Mais il met également en garde contre les dérives possibles, invitant à une « éthique » de l’intelligence artificielle et de son utilisation.

Shahrzad Rafati, fondatrice de Broadband TV, avertit quant à elle les médias de l’importance et de l’impact de l’IA pour les activités et les métiers de ce secteur, qu’il s’agisse de la production des contenus, de leur distribution, de leur « découvrabilité », des activités publicitaires et marketing ou encore des expériences utilisateurs.

Mais tous ces propos manquent de précision, peu de solutions sont vraiment dévoilées, peu de démonstrations apparaissent vraiment bluffantes. C’est probablement le signe que cette technologie n’en est encore qu’à ses balbutiements et que sa pertinence ne fera que croître avec l’ingestion et l’analyse de données, c’est-à-dire grâce au machine learning.

Une troisième voie européenne : tech for good ?

Alors que VivaTech à Paris en mai dernier avait été l’occasion pour Emmanuel Macron d’appeler l’univers de la tech à sa mobiliser pour l’intérêt général, sous le slogan « Tech for good », le Web Summit a apporté une timide réponse à cet appel.

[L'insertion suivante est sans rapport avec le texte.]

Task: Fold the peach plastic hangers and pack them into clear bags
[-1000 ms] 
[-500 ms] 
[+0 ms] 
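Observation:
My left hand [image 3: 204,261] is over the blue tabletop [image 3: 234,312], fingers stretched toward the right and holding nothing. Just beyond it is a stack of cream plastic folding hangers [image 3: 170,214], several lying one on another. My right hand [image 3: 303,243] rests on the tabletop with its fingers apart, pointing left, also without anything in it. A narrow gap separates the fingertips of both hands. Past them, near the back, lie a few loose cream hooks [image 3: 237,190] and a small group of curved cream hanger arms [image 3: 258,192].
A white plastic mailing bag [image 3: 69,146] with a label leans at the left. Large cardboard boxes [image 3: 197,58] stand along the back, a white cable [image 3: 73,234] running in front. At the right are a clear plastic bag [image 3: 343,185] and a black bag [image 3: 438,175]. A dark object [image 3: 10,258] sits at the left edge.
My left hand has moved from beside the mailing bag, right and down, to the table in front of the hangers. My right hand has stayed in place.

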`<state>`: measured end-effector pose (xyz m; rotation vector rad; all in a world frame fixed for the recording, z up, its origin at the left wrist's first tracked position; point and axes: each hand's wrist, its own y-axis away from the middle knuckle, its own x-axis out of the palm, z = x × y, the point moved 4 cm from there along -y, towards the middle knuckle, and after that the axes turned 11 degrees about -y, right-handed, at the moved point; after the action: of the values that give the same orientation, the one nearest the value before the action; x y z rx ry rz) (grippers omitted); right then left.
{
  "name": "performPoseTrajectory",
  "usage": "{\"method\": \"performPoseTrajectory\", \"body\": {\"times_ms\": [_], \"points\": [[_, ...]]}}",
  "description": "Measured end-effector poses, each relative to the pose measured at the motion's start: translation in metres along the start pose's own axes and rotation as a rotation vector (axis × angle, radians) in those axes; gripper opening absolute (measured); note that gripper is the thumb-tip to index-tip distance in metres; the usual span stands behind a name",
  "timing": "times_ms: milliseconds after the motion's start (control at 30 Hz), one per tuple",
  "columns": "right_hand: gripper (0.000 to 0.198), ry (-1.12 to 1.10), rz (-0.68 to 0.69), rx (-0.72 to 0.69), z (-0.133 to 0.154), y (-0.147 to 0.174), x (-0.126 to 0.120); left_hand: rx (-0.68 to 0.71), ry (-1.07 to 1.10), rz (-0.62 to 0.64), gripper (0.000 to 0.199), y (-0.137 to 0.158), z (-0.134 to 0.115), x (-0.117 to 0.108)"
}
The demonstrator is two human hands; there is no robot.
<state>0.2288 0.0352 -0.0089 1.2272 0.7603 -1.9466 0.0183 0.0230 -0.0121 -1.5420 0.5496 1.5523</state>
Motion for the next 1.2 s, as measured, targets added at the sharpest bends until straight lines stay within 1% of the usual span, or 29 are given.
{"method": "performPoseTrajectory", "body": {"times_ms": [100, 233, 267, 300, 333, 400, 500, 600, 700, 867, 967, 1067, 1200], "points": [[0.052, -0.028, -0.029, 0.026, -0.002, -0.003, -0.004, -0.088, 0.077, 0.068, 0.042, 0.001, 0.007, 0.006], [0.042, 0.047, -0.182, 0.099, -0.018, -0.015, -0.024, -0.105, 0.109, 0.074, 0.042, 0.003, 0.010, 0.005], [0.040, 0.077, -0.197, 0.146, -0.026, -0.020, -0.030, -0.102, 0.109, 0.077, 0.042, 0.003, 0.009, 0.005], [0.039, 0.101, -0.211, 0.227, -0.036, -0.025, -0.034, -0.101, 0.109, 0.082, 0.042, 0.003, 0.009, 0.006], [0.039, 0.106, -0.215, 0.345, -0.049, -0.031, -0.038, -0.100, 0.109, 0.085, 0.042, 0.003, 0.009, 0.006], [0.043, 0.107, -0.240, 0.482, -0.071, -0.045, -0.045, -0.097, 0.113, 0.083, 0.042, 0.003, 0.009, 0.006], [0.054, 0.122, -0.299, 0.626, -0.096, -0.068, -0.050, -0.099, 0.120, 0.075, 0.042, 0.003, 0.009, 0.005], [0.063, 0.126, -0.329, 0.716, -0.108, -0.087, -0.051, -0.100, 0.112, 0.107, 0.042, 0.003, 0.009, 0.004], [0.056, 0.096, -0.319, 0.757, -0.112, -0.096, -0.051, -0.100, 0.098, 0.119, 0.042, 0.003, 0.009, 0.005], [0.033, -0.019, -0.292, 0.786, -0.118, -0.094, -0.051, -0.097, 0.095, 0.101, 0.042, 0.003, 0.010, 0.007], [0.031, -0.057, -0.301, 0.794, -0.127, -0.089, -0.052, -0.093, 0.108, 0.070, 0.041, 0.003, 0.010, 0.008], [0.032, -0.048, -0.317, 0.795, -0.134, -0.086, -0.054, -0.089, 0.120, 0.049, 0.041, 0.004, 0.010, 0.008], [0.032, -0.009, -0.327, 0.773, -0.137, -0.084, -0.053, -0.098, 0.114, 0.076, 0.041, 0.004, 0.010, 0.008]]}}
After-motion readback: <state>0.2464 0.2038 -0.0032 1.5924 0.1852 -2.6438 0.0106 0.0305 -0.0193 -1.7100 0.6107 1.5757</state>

Certes, une scène était consacrée durant la première journée aux enjeux de la planète, de l’environnement et du développement durable. Certes, quelques tables rondes abordaient le sujet, essentiellement par l’intermédiaire de Mounir Mahjoubi, Secrétaire d’Etat au Numérique, ou des représentants de l’Union européenne. Certes, un « Social Innovation Village » faisait son apparition dans les allées du Web Summit, mais celui-ci ne réunissait qu’une poignée de start-ups. La réponse apportée semblait donc plus cosmétique qu’une véritable prise de conscience, surtout au regard des nombreux enjeux actuels (changement climatique, montée des populismes, crise des réfugiés…). Et le sujet ne se retrouvait guère au cœur des réflexions et de l’activité des milliers de start-ups et investisseurs présents sur place.

 

Quant au Web Summit d’ailleurs, son engagement initial pour une meilleure représentation des femmes se dilue progressivement. Malgré la persistance de son programme et de son espace « Women in Tech », le Web Summit se contente d’une très faible progression parmi ses participants (44% en 2018 vs 42% en 2016) et des panels rarement paritaires.

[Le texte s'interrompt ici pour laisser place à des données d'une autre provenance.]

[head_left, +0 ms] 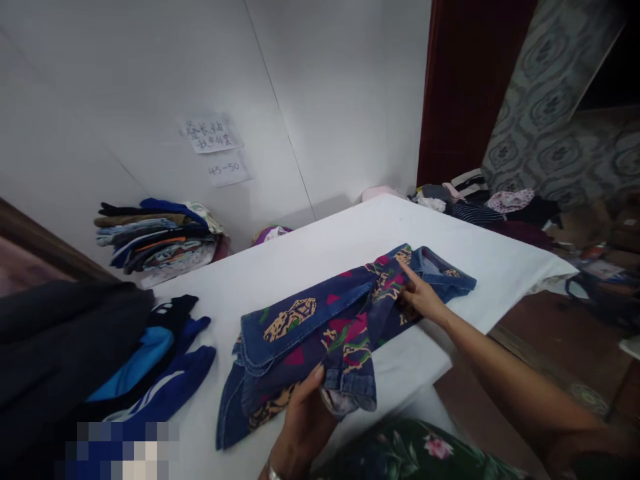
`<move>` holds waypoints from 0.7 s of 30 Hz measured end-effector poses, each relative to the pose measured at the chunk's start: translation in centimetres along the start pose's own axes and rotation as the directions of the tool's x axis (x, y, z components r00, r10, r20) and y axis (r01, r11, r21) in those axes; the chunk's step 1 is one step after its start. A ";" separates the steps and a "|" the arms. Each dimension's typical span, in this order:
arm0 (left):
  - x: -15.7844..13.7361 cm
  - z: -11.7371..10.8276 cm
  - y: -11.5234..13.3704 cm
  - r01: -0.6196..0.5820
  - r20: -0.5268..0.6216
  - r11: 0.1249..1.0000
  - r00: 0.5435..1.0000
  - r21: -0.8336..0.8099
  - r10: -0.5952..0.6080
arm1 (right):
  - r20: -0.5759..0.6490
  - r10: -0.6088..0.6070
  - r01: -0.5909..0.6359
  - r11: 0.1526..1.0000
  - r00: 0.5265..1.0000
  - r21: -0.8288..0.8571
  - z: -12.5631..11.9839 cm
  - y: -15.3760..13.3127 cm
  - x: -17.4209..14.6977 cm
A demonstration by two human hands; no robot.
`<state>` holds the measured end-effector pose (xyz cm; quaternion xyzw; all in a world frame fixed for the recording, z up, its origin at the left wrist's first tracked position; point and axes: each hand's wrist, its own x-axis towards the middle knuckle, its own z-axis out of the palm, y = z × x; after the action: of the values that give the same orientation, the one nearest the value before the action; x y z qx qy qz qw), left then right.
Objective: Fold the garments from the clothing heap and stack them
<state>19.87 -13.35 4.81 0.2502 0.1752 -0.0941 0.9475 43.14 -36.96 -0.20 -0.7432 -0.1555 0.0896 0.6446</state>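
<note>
A blue denim jacket (pixel 310 333) with magenta, green and tan patterned patches lies partly folded on the white-covered table. Its collar (pixel 445 270) points to the far right. My left hand (pixel 309 410) grips the cuff end of one sleeve (pixel 353 357) at the near edge, thumb on top. That sleeve is bent back across the jacket's body. Near the shoulder, my right hand (pixel 423 299) rests on the fabric, index finger stretched along it and the other fingers curled against the cloth. What lies under those curled fingers is partly hidden.
A stack of folded clothes (pixel 160 237) stands at the back left. Dark and blue garments (pixel 165 360) lie heaped along the left side. More clothes (pixel 480 200) are piled beyond the far right edge. Handwritten paper signs (pixel 213 133) hang on the white wall.
</note>
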 end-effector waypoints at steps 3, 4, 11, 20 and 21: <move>-0.8 -2.0 0.6 -0.053 -0.123 0.997 0.991 -0.054 0.046 | -0.050 -0.090 0.075 0.968 0.995 -0.241 -1.3 0.2 2.2; -1.1 -2.5 0.9 -0.084 -0.155 0.994 0.985 -0.069 0.073 | -0.051 -0.099 0.079 0.951 0.994 -0.299 -1.7 0.2 2.8; -1.7 -3.3 2.4 -0.378 -0.306 0.923 0.889 -0.069 0.341 | -0.021 -0.105 0.086 0.901 0.994 -0.425 -2.8 -1.0 4.2; -1.7 -2.0 2.7 -0.516 -0.222 0.802 0.780 0.301 0.585 | 0.019 -0.105 0.101 0.870 0.994 -0.482 -2.7 -2.1 5.2; -1.5 -2.0 2.6 -0.510 -0.219 0.777 0.765 0.368 0.606 | 0.019 -0.104 0.100 0.867 0.994 -0.489 -2.8 -2.0 5.5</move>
<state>18.59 -9.99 4.94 0.4378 0.2303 0.2134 0.8425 48.95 -37.46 2.55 -0.8730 -0.2096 0.0103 0.4402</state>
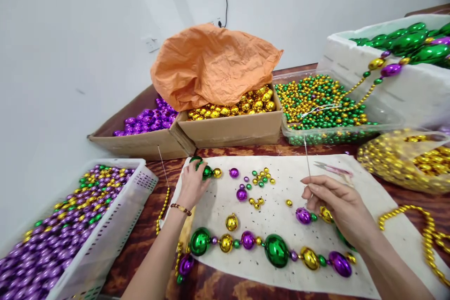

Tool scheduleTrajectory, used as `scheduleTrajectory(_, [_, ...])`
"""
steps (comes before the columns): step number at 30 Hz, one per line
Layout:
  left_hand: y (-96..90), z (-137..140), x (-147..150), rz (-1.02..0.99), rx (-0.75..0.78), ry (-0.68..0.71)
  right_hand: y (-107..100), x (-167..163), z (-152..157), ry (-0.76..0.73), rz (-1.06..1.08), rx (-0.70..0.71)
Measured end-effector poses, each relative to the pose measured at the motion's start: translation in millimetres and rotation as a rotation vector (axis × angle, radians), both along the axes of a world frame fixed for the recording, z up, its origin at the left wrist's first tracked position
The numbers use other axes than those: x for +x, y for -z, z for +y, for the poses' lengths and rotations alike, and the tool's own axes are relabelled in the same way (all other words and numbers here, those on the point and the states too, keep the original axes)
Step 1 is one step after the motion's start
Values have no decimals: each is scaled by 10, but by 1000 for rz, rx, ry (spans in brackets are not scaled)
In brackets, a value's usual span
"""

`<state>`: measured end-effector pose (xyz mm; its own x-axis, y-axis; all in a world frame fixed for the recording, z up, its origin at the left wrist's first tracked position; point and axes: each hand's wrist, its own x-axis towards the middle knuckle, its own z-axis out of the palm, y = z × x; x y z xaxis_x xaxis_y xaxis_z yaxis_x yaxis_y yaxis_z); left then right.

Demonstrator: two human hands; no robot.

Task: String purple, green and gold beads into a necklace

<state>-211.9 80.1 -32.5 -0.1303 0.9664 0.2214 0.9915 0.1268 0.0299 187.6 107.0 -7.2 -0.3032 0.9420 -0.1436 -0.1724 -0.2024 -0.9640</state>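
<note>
My left hand (191, 182), with a beaded bracelet at the wrist, curls its fingers over a large green bead (195, 163) at the mat's far left corner. Beside those fingers lie a smaller green bead (207, 172) and a gold bead (217, 173). Between thumb and fingers, my right hand (330, 199) pinches a long thin needle (307, 152) that points upward. Under this hand hang or lie a purple bead (303, 215) and a gold bead (326, 214). A strung row of large beads (276, 250) crosses the front of the mat.
Loose small beads (260, 178) and scissors (332, 168) lie on the white mat (267, 279). Around it stand a white basket (105, 239), cardboard boxes (232, 130), a clear tub (330, 129), a foam box (379, 84) and a bag of gold beads (390, 159).
</note>
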Motion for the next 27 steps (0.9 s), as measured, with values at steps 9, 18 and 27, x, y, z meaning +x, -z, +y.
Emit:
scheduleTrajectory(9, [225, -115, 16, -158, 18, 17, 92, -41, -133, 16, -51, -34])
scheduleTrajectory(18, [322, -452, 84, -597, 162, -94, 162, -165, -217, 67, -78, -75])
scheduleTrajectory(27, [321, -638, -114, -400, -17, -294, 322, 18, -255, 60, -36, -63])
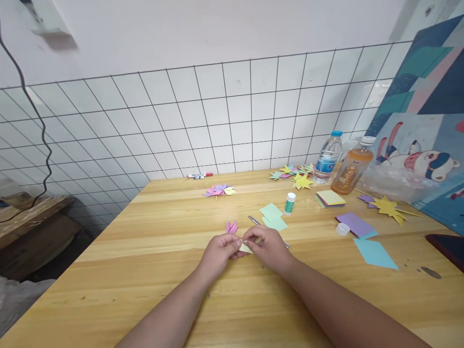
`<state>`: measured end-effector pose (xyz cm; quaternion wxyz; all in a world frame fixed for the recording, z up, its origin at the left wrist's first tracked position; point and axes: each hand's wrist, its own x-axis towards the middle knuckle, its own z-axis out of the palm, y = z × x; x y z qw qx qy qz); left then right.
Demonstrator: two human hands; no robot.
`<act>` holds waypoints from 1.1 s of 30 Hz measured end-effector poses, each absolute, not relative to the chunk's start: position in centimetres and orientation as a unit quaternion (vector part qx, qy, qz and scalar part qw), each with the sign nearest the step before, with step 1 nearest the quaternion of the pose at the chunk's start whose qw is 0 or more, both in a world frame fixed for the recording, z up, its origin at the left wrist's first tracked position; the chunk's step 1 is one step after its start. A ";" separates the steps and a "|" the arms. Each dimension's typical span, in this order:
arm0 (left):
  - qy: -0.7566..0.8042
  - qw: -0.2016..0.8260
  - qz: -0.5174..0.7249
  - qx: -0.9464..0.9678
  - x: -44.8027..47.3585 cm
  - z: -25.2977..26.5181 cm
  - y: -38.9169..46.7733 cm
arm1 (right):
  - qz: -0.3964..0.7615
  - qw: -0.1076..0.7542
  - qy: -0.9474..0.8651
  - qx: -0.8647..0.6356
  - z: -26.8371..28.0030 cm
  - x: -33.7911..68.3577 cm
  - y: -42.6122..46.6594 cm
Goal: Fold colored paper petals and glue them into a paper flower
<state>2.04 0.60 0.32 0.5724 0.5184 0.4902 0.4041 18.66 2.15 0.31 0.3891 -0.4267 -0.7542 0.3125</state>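
Between my two hands is a small folded piece of pale yellow paper (246,248), held a little above the wooden table. My left hand (224,250) grips its left side between thumb and fingers. The thumb and fingertips of my right hand (267,245) pinch its upper edge. Fingers cover much of the paper. Just beyond my left hand lies a pink folded paper piece (231,227). A utility knife (254,220) lies partly hidden behind my right hand, close to light green paper squares (274,218).
A glue stick (289,204) stands behind the green squares, its likely cap (342,229) on the right near purple (357,224) and blue paper (376,253). Paper stars (302,181), a water bottle (327,157), an orange drink (352,166) and markers (200,176) line the back.
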 end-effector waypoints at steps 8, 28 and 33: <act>0.478 0.608 0.393 0.497 1.5 0.5 0.9 | 0.267 0.379 -0.802 -0.377 0.5 19.3 2.0; 0.523 0.448 0.400 0.605 2.6 0.0 0.2 | 0.447 0.375 -0.679 -0.445 -0.4 18.9 2.8; 0.528 0.452 0.390 0.604 2.6 0.1 0.1 | 0.454 0.373 -0.674 -0.448 -0.2 18.8 2.7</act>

Si le modèle américain semble aujourd’hui questionné, il l’est davantage par les pouvoirs publics qui en appellent à une troisième voie européenne, cette fameuse « tech for good », ne cherchant pas seulement le profit, ni le contrôle par les données, mais replaçant la technologie au service de l’humain.

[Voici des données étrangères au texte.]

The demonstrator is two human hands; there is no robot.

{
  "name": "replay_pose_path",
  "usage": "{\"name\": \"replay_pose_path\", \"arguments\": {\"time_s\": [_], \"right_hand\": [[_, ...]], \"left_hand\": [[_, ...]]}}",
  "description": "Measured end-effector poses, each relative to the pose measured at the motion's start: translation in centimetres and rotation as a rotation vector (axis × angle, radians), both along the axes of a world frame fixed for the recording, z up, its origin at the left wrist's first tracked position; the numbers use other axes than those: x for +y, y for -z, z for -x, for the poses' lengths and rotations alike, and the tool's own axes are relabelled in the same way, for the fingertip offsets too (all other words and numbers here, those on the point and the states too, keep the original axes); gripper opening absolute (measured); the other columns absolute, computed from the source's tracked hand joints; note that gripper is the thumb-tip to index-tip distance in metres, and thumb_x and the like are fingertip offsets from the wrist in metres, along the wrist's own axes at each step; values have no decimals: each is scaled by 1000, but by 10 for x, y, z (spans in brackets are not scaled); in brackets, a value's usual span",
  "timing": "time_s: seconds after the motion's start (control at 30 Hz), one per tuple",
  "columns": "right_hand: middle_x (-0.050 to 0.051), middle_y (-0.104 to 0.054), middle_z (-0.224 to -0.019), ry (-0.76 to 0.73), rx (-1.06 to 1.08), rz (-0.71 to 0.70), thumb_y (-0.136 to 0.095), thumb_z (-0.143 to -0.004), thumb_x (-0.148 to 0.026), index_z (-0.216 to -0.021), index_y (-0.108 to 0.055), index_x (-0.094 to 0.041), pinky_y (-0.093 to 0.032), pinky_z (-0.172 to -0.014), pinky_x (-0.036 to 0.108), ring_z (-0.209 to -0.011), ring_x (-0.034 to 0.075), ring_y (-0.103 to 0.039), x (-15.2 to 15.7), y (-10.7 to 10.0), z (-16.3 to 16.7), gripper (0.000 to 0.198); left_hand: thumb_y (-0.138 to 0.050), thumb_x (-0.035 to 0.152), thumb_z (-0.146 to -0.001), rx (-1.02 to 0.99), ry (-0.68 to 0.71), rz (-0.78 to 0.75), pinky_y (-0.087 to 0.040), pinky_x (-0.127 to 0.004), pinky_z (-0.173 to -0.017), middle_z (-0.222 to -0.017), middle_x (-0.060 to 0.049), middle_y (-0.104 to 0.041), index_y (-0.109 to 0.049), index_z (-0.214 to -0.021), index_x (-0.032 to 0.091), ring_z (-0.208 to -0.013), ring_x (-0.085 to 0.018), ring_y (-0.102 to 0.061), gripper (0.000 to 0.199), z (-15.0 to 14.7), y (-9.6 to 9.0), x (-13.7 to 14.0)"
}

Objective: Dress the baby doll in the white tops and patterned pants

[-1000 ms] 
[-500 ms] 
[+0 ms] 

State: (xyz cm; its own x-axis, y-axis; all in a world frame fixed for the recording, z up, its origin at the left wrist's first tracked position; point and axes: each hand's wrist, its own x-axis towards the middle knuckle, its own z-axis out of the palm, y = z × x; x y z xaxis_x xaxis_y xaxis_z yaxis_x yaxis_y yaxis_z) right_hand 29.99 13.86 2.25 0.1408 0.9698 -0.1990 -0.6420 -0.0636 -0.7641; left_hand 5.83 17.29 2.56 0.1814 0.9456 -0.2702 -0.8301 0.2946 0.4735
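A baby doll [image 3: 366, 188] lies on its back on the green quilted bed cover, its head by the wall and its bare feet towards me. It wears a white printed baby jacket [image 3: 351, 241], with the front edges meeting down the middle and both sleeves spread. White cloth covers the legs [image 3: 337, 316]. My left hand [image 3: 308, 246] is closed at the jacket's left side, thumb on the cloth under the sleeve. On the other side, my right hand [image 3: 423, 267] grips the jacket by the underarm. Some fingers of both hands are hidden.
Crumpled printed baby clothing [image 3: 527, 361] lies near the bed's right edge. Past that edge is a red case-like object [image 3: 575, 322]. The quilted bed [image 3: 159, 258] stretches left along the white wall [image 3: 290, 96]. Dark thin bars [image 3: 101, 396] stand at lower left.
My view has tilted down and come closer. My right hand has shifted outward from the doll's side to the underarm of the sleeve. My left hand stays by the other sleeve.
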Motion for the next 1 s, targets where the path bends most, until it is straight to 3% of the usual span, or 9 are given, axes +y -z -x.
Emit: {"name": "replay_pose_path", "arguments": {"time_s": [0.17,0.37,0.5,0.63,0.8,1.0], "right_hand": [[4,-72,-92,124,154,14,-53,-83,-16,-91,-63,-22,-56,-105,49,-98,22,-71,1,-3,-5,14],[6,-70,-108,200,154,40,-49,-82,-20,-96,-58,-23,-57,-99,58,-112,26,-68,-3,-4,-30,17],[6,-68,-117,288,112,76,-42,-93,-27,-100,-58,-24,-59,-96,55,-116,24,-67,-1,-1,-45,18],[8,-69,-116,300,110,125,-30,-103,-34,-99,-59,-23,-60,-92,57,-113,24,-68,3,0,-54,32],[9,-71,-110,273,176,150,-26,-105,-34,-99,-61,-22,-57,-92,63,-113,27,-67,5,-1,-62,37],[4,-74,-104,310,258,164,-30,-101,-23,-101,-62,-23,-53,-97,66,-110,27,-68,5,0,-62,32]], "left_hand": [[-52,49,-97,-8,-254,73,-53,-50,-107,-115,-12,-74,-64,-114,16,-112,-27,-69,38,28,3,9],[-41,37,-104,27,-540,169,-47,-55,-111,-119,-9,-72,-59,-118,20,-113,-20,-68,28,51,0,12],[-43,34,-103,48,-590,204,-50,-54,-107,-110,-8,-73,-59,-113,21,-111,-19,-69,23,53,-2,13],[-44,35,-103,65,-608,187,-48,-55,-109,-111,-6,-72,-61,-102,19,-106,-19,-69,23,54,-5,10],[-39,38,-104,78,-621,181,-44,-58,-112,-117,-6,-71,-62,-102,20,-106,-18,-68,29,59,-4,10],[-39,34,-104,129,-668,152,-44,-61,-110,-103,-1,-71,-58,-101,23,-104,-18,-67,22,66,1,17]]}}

Au final, le Web Summit reste un formidable espace pour analyser et comprendre les tendances et les mouvements en cours dans l’univers de la tech, même si celui-ci apparaît souvent très autocentré. Surtout, cet événement est l’occasion de milliers d’échanges entre grands groupes, start-ups, investisseurs avec l’objectif de découvrir de nouvelles pépites et de nouveaux terrains de collaboration.

L’infographie :

Les chiffres clés du Web Summit : 

  • 70 000 : c’est le nombre de participants pour ces 3 jours d’événements, de conférences, de rencontres avec les start-ups.  Près de 2 000 start-ups sont présentes sur place, ainsi que 1 500 investisseurs.
  • 1 200 : 1 200 speakers interviennent dans les conférences sur 24 scènes différentes. Parmi lesquels le Premier ministre Portugais, XXx, Margrethe Vestager, membre de la Commission européenne, Young Sohn, président de Samsung, António Guterres, secrétaire général de l’ONU, l’ex-Premier ministre britannique Tony Blair…
  • 975 000 : le nombre de kilomètres parcourus par les participants dans les allées du Web Summit, de Centre Stage au Pavilion 4, de la scène de Pitch 1 aux stands de start-ups Alpha 8…
  • 110 000 000 : en millions d’euros, la somme déboursée par la ville de Lisbonne pour conserver l’organisation du Web Summit dans la cité portugaise jusqu’en 2028.